Look below for the lines from the one with "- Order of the" to the one with "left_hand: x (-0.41", and copy exactly those lines, both ends included.

**Exercise data**
────────────────────────────────────────

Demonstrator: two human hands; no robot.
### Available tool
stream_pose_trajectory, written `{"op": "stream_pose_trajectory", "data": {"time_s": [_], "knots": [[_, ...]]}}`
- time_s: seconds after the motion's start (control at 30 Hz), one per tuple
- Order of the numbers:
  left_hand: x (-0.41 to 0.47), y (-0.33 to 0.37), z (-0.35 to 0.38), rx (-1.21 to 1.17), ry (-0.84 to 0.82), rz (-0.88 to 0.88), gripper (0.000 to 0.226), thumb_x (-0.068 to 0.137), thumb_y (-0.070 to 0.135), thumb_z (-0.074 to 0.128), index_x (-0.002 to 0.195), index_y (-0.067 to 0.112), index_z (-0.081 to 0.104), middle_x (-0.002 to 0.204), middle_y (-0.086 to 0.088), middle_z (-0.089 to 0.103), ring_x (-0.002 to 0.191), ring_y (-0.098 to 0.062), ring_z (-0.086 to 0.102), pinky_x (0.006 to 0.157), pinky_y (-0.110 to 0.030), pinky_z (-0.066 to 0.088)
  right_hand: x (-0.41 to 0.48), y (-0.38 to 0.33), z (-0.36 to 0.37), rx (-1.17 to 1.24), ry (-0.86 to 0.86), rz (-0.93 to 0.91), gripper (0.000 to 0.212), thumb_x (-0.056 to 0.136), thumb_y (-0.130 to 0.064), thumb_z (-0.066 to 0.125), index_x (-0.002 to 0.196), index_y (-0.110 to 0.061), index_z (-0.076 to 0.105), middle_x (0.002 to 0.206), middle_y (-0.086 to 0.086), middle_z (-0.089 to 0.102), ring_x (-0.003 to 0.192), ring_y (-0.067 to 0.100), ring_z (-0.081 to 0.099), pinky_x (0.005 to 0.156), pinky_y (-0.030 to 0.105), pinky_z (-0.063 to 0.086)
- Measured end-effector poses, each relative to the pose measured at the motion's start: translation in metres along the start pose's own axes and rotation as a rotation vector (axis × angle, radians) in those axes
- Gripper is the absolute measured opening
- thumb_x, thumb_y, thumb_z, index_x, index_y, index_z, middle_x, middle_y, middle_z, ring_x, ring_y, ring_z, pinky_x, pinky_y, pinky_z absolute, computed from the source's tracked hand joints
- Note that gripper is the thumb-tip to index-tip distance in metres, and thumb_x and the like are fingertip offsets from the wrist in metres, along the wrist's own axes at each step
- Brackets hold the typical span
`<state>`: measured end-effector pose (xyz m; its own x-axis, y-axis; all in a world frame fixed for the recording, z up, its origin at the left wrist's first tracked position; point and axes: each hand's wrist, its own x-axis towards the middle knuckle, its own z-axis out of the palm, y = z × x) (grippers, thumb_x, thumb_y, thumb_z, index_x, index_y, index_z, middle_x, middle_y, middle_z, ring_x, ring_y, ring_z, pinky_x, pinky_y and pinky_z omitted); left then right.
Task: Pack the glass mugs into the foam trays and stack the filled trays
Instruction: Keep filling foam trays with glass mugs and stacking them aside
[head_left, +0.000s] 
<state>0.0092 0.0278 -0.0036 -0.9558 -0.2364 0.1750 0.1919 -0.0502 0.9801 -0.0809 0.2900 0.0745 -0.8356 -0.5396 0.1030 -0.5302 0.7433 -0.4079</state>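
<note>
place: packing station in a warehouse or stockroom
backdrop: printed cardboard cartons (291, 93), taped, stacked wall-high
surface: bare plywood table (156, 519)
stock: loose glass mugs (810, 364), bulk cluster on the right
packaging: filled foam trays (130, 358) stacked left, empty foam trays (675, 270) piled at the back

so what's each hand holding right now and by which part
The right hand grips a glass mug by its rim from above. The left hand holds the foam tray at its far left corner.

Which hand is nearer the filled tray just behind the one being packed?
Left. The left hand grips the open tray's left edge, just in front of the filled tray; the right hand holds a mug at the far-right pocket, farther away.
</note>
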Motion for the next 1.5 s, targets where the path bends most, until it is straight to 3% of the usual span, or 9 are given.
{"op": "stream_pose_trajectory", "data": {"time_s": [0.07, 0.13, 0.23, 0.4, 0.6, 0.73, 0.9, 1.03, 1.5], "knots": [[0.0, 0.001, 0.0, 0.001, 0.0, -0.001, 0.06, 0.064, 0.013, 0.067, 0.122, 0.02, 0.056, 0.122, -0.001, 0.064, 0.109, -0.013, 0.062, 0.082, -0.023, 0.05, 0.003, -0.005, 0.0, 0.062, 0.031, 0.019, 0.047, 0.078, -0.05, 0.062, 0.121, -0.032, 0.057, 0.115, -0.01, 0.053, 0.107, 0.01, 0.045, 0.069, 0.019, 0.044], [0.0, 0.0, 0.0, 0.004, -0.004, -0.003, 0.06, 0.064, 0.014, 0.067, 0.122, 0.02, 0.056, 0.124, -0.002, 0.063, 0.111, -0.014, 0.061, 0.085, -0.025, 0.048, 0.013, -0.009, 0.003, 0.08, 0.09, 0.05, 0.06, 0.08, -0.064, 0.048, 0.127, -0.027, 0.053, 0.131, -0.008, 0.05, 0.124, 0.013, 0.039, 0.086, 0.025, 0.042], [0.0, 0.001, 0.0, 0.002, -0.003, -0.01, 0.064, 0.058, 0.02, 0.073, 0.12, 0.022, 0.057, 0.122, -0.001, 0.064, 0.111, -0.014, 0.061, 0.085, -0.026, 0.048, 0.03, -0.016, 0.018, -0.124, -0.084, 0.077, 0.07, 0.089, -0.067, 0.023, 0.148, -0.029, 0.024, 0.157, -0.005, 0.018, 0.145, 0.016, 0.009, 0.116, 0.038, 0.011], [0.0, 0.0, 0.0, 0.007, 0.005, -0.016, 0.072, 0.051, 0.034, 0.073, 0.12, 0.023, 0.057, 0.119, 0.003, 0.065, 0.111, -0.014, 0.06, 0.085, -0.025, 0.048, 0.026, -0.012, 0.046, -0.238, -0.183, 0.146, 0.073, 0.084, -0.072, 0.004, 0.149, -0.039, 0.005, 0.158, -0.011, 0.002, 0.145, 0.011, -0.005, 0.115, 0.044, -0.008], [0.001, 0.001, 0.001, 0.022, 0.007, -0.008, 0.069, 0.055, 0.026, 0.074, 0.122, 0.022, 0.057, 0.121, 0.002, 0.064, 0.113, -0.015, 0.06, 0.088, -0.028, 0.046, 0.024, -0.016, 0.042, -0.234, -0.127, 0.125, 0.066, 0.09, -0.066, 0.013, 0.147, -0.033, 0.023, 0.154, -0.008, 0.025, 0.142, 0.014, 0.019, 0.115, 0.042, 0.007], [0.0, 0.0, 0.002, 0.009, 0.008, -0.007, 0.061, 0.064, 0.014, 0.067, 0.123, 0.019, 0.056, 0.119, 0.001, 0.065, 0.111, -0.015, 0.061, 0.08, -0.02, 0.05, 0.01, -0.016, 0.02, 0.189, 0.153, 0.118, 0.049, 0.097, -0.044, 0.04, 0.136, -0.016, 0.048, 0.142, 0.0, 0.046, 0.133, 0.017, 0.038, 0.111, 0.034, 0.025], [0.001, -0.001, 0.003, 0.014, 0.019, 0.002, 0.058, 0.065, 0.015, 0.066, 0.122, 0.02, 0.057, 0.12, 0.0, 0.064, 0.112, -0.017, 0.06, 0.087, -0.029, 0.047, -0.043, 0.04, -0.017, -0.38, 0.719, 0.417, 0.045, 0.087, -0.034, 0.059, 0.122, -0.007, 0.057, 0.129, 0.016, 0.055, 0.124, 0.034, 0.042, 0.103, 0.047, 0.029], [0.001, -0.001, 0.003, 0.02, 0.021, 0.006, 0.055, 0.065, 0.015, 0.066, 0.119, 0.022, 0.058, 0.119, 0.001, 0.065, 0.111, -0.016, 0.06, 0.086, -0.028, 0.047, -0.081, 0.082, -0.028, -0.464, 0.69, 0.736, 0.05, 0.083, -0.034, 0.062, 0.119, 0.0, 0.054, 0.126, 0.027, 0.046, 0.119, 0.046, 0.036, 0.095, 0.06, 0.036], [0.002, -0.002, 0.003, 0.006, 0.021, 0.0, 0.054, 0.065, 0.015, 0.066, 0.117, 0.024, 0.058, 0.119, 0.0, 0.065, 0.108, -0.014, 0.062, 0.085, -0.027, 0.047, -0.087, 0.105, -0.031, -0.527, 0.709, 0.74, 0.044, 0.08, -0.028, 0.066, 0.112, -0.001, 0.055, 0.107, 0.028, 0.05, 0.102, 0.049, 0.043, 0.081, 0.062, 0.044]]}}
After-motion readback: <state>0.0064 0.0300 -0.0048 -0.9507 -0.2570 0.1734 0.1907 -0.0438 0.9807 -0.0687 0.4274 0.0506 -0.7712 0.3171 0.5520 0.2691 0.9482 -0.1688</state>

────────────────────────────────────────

**Solution below**
- Order of the numbers:
  left_hand: x (-0.41 to 0.47), y (-0.33 to 0.37), z (-0.35 to 0.38), rx (-1.21 to 1.17), ry (-0.84 to 0.82), rz (-0.88 to 0.88), gripper (0.000 to 0.226), thumb_x (-0.068 to 0.137), thumb_y (-0.070 to 0.135), thumb_z (-0.074 to 0.128), index_x (-0.002 to 0.195), index_y (-0.067 to 0.112), index_z (-0.081 to 0.104), middle_x (-0.002 to 0.204), middle_y (-0.086 to 0.088), middle_z (-0.089 to 0.103), ring_x (-0.002 to 0.191), ring_y (-0.098 to 0.062), ring_z (-0.086 to 0.102), pinky_x (0.006 to 0.157), pinky_y (-0.110 to 0.030), pinky_z (-0.066 to 0.088)

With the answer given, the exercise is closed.